The new element is precisely the level of information overload and propaganda, mostly related to marketing, that saturates our culture. The counterfeit drives out the true and, more precisely, inoculates against it. Exposure to the counterfeit requires one to defend against it. And saying "this stuff is not to be taken seriously" is a kind of defence. We are bombarded by information and by people trying to sell things, to make them out to be something other than what they actually are. This is unbearable, and we shut down under such overstimulation and falsehood. Such a shutting down is highly adaptive and enables us to survive and do reasonably well in our current environment. We are immunized against both truth and falsehood: just as a vaccine made of a dead virus protects us against the actual live virus, so exposure to dead gods makes us immune to the real one. Of necessity, we develop a cynical, detached, worldly attitude. As Merton puts it, "To say 'God is love' is like saying 'Eat Wheaties.'"iii Our ability to ignore comes at a cost: the cost is that we are no longer capable of receptivity to the sacred; everything becomes an annoying sales pitch for some falsehood. We tune it out.

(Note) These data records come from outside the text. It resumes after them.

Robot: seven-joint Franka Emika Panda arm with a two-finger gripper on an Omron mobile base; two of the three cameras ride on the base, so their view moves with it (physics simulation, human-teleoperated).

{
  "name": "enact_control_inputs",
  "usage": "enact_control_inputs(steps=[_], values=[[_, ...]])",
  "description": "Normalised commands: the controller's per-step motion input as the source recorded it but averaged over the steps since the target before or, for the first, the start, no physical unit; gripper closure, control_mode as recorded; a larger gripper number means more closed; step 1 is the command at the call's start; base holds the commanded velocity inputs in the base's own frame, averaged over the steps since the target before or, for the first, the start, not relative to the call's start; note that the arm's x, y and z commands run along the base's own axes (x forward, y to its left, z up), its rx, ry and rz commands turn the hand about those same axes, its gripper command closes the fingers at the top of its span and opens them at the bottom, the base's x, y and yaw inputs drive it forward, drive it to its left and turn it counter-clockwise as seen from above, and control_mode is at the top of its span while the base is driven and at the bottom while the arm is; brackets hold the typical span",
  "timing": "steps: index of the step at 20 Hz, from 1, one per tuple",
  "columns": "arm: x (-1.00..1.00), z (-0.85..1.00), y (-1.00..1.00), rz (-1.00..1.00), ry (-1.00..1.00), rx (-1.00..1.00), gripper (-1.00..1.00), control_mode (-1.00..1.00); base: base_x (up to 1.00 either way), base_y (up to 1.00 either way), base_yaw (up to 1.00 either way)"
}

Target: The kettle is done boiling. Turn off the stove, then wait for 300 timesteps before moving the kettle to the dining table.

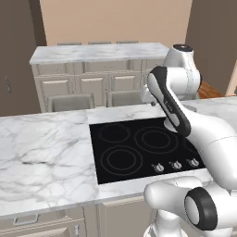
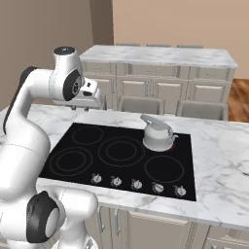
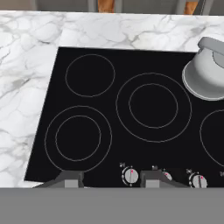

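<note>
The kettle is squat, white-grey and domed, and it stands on the back right burner of the stove. A small red glow shows at its base. In the hand view the kettle sits at the right edge above the stove. My gripper hangs high over the stove's back left corner, well left of the kettle. Its fingertips stand apart with nothing between them, so the gripper is open. Silver knobs line the stove's front edge. The dining table is out of view.
The stove is set in a marble island with wide bare marble to its left. Grey chair backs stand along the island's far side. Behind them runs a marble counter with panelled drawers.
</note>
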Motion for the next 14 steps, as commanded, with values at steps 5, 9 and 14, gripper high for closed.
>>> enact_control_inputs(steps=[5,9,14], values=[[-0.08,0.0,-0.02,0.0,-0.04,0.0,-1.0,-1.0,0.0,0.0,0.0],[-0.28,0.0,-0.29,0.0,-0.03,0.0,-1.0,-1.0,0.0,0.0,0.0],[-0.32,0.0,-0.44,0.0,0.0,0.0,-1.0,-1.0,0.0,0.0,0.0]])
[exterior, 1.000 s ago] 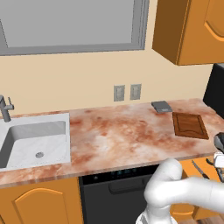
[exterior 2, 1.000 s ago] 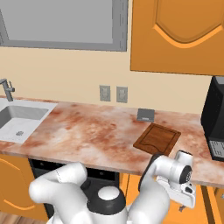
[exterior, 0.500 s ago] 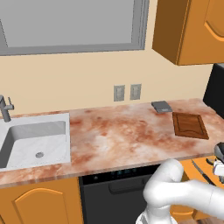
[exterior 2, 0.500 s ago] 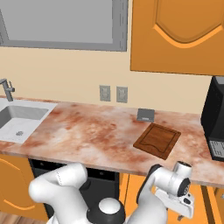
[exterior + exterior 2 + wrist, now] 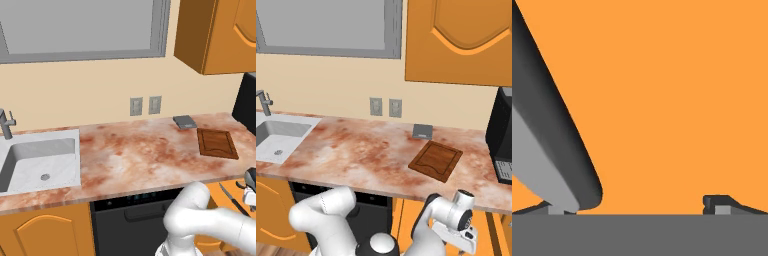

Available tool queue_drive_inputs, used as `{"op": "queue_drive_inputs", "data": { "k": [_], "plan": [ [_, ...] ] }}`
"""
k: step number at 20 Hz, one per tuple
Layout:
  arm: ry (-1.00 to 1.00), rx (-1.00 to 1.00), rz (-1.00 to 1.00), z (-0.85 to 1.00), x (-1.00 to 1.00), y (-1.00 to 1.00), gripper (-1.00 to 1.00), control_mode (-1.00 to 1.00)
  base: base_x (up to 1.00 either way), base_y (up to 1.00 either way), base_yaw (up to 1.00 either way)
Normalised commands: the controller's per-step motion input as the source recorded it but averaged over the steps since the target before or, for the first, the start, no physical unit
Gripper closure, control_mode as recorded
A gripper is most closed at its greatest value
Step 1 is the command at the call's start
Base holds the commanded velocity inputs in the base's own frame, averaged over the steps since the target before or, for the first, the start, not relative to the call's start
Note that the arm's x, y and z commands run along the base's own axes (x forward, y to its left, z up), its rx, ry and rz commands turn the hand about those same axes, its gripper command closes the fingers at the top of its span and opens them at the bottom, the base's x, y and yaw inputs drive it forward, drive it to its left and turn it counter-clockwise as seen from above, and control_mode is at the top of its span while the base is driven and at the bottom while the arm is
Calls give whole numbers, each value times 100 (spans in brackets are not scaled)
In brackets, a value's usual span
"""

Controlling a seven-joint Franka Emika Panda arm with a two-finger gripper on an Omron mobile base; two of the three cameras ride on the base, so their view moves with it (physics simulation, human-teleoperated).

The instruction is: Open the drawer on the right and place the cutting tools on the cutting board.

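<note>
So the drawer (image 5: 235,197) is pulled out under the right end of the counter (image 5: 140,155), and in the left base view you can see its orange inside with a thin dark knife-like blade (image 5: 231,199) lying diagonally in it, one of the cutting tools. The second tool I can't pick out from here. The gripper (image 5: 639,207) is down inside that drawer: the hand view has flat orange wood right in front of it, with a big grey, rounded, tapered object (image 5: 549,145) leaning in from the left, its end sitting right by the left fingertip. Too close up to say which tool that is, and I can't tell if it's actually touching. The two fingertips stand wide apart at the bottom of that view with nothing between them, so it's spread open and holding nothing. From the right base view the white hand (image 5: 456,227) hangs low below the counter edge, just right of the black dishwasher (image 5: 132,215). The cutting board (image 5: 436,160) is up on the counter, bare, dark reddish brown with its groove, toward the right end. Just behind it sits the small grey square pad (image 5: 422,131), near the wall outlets (image 5: 385,107). The black appliance (image 5: 502,142) is on the far right, and the sink (image 5: 35,160) with its faucet is way off at the left end.
</note>
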Motion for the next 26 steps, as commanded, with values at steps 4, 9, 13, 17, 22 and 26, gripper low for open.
{"op": "queue_drive_inputs", "data": {
  "k": [4, 9, 13, 17, 22, 26],
  "plan": [
    [0, 0, 0, -14, -45, -18, -100, -100, 0, 0, 0],
    [-2, 0, -2, -13, -85, -32, -100, -100, 0, 0, 0],
    [-4, 0, -2, -11, -92, -33, -100, -100, 0, 0, 0],
    [-5, 0, -1, -9, -69, -14, -100, -100, 0, 0, 0],
    [-9, 0, 0, 0, -30, 2, -100, -100, 0, 0, 0],
    [-15, 0, 0, 9, 2, 18, -100, -100, 0, 0, 0]
  ]
}}
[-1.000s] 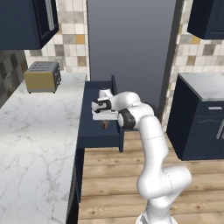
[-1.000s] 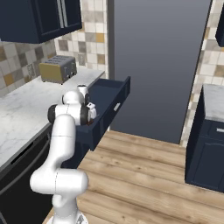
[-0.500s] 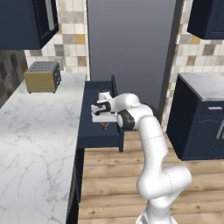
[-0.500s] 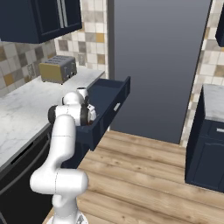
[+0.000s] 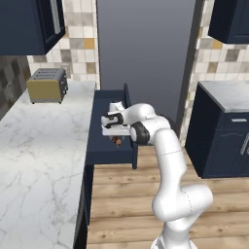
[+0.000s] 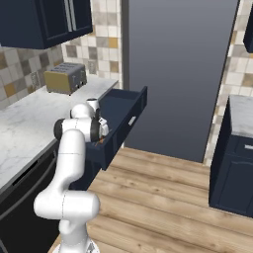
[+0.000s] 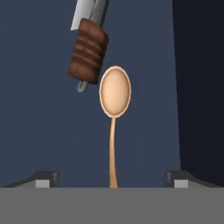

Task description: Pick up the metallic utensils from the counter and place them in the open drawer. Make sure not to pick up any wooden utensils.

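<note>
I see a yellowish toaster (image 5: 46, 85) far back on the marble worktop (image 5: 34, 160) (against the tiled wall (image 5: 78, 53)), tall grey fridge (image 5: 146, 53) beyond.

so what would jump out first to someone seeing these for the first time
In the hand view, a pale tan wooden spoon lies on the navy floor of the open drawer, between the gripper's spread fingertips, beside a brown-handled metal utensil. In the base views, the white arm bends over that drawer.
</note>
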Controlling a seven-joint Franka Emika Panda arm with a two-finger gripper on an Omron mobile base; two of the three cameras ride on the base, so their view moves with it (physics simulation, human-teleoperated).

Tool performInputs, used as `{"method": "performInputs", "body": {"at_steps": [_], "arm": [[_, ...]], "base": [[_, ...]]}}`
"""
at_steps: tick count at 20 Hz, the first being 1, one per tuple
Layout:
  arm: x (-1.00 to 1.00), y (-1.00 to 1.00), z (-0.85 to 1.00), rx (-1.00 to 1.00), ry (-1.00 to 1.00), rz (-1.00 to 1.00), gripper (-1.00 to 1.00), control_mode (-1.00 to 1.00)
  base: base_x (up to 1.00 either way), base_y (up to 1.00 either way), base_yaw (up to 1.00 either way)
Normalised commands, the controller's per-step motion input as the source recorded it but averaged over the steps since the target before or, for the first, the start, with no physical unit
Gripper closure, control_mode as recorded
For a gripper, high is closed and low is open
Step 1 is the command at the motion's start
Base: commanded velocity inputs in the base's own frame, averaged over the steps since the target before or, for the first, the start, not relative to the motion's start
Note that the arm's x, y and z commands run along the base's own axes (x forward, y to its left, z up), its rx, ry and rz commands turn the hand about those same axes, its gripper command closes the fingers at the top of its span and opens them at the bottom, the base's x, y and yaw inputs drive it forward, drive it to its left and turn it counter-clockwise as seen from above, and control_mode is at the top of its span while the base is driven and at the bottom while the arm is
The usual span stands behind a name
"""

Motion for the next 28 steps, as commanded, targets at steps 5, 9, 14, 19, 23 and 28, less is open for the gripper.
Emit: {"method": "performInputs", "body": {"at_steps": [5,9,14,19,23,28], "arm": [[-0.27,0.00,0.62,0.00,-0.02,-0.04,-1.00,-1.00],[-0.60,-0.14,0.91,-0.02,0.00,-0.08,-1.00,-1.00],[-0.97,-0.48,0.71,-0.01,-0.03,-0.17,-1.00,-1.00],[-1.00,-0.99,0.70,0.00,-0.06,-0.06,-1.00,-1.00],[-1.00,-0.88,0.67,0.00,-0.14,0.00,-1.00,-1.00],[-1.00,-0.51,0.00,0.01,-0.20,0.03,-1.00,-1.00]], "base": [[0.00,0.00,0.00],[0.00,0.00,0.00],[0.00,0.00,0.00],[0.00,0.00,0.00],[0.00,0.00,0.00],[0.00,0.00,0.00]]}}
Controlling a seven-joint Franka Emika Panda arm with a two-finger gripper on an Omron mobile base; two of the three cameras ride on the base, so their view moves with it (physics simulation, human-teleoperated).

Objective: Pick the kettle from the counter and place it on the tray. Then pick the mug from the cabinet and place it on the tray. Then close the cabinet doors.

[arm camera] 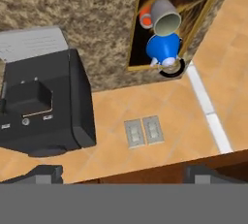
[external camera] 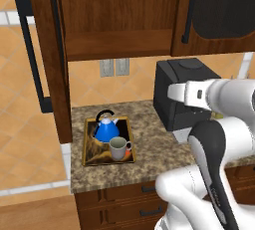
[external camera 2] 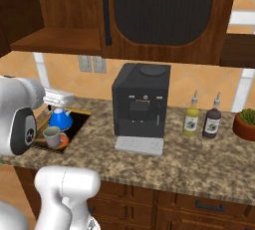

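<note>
Closest to you is the arm itself, raised up over the counter, and the gripper has its jaws spread wide with nothing between them; in the hand view you get the two dark tips at the bottom edge, far apart. Past that, the tray sits flat on the left end of the counter with both things already on it. The mug stands upright at the near end of the tray, handle out to the right, and the kettle is just behind it, close enough that they look like they touch. To the right of the tray you've got a black coffee machine, then two bottles and a potted plant further along. Up top, the cabinet is open: the left door swings out toward you and the right door stands ajar.
</note>
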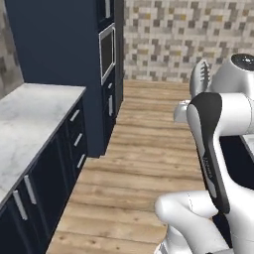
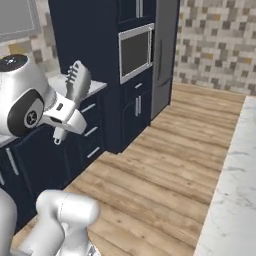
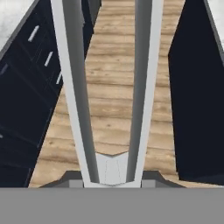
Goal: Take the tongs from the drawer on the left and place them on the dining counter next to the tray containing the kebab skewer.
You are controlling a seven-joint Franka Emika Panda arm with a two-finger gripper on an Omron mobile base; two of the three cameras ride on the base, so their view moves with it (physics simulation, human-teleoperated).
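Two thin silvery arms of the tongs (image 3: 111, 100) are running up your hand view from the gripper (image 3: 112, 175), which is pinching them at their joined end. In the right base view you are seeing the tongs (image 2: 77, 80) sticking up above the hand, high over the wooden floor (image 2: 165, 160). The dining counter (image 2: 232, 195) is lying on the right — a marble edge well apart from the tongs. On the left, navy drawers (image 1: 77, 139) are sitting closed under the marble worktop (image 1: 30, 124), with the dark oven tower (image 2: 135, 50) beyond — far end.
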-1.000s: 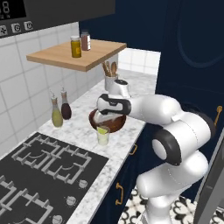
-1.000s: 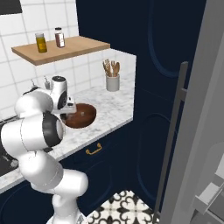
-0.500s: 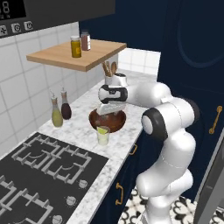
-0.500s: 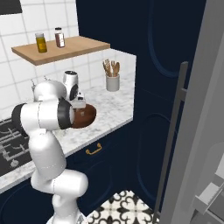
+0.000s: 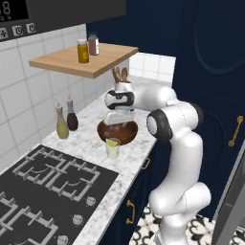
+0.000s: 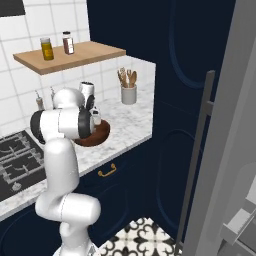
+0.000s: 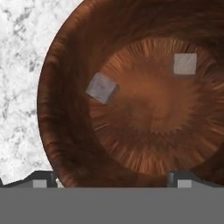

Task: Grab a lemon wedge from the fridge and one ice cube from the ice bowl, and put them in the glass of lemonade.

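Note:
The ice bowl, wide and dark-brown, sits on the marble counter. In the hand view two ice cubes lie apart on the floor of the ice bowl. My gripper hangs straight over it, open, with nothing between its fingertips. From the bases I see the gripper pointing down into the ice bowl. The glass of lemonade stands just in front of the bowl, yellow-green at its top. I cannot tell the lemon wedge from the liquid. The fridge stands at the right, its door ajar.
Two oil bottles stand by the tiled wall, and a grey utensil cup stands further along the counter. A wooden shelf with two jars hangs above. The black hob lies at the near left. Navy cabinets fill the right.
The hand has risen a little over the bowl. The elbow and forearm have swung round towards the cabinets. The jaws have stayed open.

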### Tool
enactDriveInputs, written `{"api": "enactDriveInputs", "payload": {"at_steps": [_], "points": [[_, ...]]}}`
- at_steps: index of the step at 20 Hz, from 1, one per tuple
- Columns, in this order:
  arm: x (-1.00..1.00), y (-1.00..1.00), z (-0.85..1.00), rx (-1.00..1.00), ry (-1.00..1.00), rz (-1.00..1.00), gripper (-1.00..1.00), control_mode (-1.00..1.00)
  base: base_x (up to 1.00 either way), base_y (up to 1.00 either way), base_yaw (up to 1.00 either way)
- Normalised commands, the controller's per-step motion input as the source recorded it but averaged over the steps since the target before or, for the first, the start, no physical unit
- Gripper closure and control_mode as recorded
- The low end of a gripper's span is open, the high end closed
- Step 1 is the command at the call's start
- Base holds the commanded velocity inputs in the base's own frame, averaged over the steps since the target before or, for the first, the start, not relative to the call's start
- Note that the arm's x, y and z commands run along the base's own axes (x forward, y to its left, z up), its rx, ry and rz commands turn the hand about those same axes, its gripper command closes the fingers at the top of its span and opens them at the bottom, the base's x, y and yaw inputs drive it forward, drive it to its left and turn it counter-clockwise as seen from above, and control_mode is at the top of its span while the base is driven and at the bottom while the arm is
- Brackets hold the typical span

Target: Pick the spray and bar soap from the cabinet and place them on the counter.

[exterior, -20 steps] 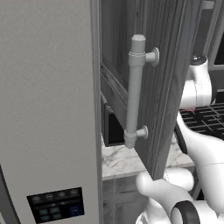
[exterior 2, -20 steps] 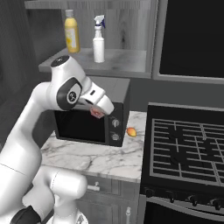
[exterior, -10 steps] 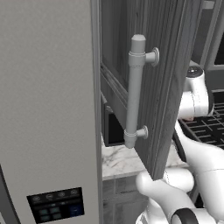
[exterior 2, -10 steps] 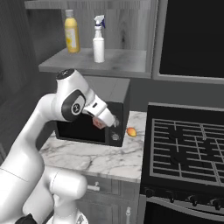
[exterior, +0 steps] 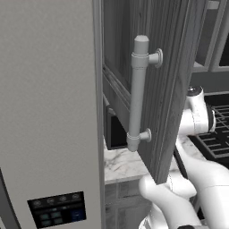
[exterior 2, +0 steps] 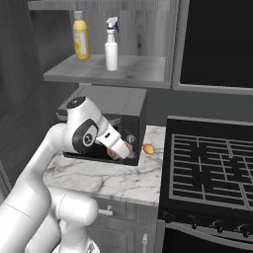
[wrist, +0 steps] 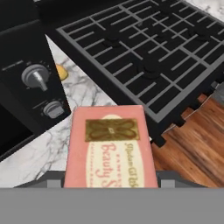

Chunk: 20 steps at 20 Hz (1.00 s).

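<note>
Claw [exterior 2: 123,151] clamped on pink bar soap [wrist: 111,153], fingertips hidden behind it, over marble counter [exterior 2: 104,179]

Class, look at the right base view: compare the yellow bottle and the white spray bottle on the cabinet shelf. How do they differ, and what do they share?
Colour: the yellow bottle is yellow with a white cap; the spray bottle is white with a blue trigger head.
Top: the yellow bottle ends in a plain cap, while the spray bottle has a nozzle and trigger.
Place: the yellow bottle stands left of the spray bottle.
Shared: both stand upright on the cabinet shelf, apart from each other.
</note>
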Motion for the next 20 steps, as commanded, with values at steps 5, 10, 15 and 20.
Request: {"api": "enactDriveInputs", "payload": {"at_steps": [5,10,15,20], "points": [[-0.01,-0.02,-0.57,0.0,0.01,-0.03,1.0,-1.0,0.0,0.0,0.0],[0.0,-0.06,-0.5,0.0,0.01,-0.02,1.0,-1.0,0.0,0.0,0.0],[0.01,-0.08,-0.41,0.0,0.0,-0.02,1.0,-1.0,0.0,0.0,0.0],[0.04,-0.13,-0.32,0.0,0.0,-0.02,1.0,-1.0,0.0,0.0,0.0]]}}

It should be clear now that this deadness to the sacred — which is also deadness to the profane — is not something that can be overcome by strategies or sales pitches. Certainly, enmity and railing against unbelievers or believers or wrong believers is utter absurdity; if the above conjecture is correct, it is possible that many committed atheists are more sensitive to the fatuity of our culture than the general public. In the face of death, the natural response is mourning. You don't try to cure it. The work of grieving what we have lost is probably what is most important at this juncture. For Christians, hope does not in any way imply the bypassing of grief. To bypass grief is to fall into violence and resentment. At the same time, separation and detachment from idols must be possible. One could speak of platitudes such as the need to be immersed in real nature and real art, though these are not always available and we are often insensate. Maybe part of the response is monastic. (Merton was, after all, a Trappist.) There is a need to be silent and accepting: you stay in the poverty and simply be there. This is a kind of asceticism that actually liberates. It takes a certain level of discipline that, frankly, is often beyond me. But one must try.

There are 21 kinds of native orchid growing wild in the Toronto area, mostly in places where you get your feet wet if you're not careful. There used to be a lot more, but the pressures of consumer society and its effect on natural areas have eliminated many. Some species are barely hanging on. Invasive weeds do much better and exhibit greater fitness in our postmodern ecosystems. It would be easy to rhapsodize about orchids' beauty, purity and honesty. The fact that some of them "deceive" hapless pollinators through their own form of "false advertising" makes it a little more difficult to do this, but it still won't stop me.iv

One of the strangest orchids I found was showy orchis (Galearis spectabilis). Ironically, the unearthly magenta-and-white flowers and thick glossy leaves made me think, at first, "how could this thing be real?" I lost the photo, and the last time I looked for the plant, the hillside was covered with dog-strangling vines.